=== Material provided ===
[Start of section]
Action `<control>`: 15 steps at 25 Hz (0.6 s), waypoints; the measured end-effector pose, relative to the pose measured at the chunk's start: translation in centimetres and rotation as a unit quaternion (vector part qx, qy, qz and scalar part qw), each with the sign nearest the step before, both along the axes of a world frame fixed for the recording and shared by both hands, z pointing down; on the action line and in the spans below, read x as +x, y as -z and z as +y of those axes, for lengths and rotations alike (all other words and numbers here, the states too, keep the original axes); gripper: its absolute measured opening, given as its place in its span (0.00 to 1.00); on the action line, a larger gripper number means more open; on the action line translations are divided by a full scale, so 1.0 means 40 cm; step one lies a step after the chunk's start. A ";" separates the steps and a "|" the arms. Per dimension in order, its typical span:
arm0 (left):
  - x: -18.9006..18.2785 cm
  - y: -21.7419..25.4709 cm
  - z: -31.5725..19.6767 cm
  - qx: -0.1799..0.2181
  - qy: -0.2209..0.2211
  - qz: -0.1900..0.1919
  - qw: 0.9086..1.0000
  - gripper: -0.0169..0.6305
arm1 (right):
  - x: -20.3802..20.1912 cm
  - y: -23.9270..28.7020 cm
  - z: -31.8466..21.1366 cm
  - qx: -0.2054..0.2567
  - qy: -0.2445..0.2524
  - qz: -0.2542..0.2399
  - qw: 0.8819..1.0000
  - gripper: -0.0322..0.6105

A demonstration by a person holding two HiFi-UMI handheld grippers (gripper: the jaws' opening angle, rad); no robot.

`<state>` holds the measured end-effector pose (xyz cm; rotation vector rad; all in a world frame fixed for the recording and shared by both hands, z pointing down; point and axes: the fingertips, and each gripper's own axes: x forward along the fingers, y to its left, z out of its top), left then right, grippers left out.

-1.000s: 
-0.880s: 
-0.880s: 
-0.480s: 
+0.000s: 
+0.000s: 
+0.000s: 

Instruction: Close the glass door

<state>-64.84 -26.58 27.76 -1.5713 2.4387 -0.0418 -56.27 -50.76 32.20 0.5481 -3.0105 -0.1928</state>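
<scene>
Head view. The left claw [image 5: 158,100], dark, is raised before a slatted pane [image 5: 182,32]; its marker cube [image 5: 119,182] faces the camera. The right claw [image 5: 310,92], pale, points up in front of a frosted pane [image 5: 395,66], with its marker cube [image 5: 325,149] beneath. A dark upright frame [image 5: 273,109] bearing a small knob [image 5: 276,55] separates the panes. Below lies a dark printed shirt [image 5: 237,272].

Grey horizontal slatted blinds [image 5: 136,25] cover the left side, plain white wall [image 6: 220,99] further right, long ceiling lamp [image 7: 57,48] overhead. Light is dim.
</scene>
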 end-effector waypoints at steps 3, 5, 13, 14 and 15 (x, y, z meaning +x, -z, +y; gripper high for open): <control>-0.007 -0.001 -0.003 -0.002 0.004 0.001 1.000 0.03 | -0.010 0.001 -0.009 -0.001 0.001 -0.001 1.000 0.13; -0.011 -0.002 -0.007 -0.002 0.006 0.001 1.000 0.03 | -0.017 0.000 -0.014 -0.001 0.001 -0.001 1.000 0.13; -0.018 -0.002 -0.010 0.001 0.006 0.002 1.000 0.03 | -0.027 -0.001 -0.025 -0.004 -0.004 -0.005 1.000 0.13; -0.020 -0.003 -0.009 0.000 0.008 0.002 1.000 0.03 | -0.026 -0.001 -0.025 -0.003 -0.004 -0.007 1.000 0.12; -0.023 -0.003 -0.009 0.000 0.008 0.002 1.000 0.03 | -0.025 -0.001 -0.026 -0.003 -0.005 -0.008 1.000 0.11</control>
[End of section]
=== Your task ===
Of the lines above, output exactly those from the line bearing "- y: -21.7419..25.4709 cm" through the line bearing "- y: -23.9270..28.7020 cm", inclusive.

=== Result below ===
  - y: -21.7419..25.4709 cm
  - z: -31.5725..19.6767 cm
  - qx: -0.1799..0.2181
  - qy: -0.2209..0.2211
  - qz: -0.1900..0.1919
  - qw: 0.9086..1.0000
  - gripper: -0.0169..0.6305
arm1 (right):
  - x: -20.3802..20.1912 cm
  - y: -23.9270..28.7020 cm

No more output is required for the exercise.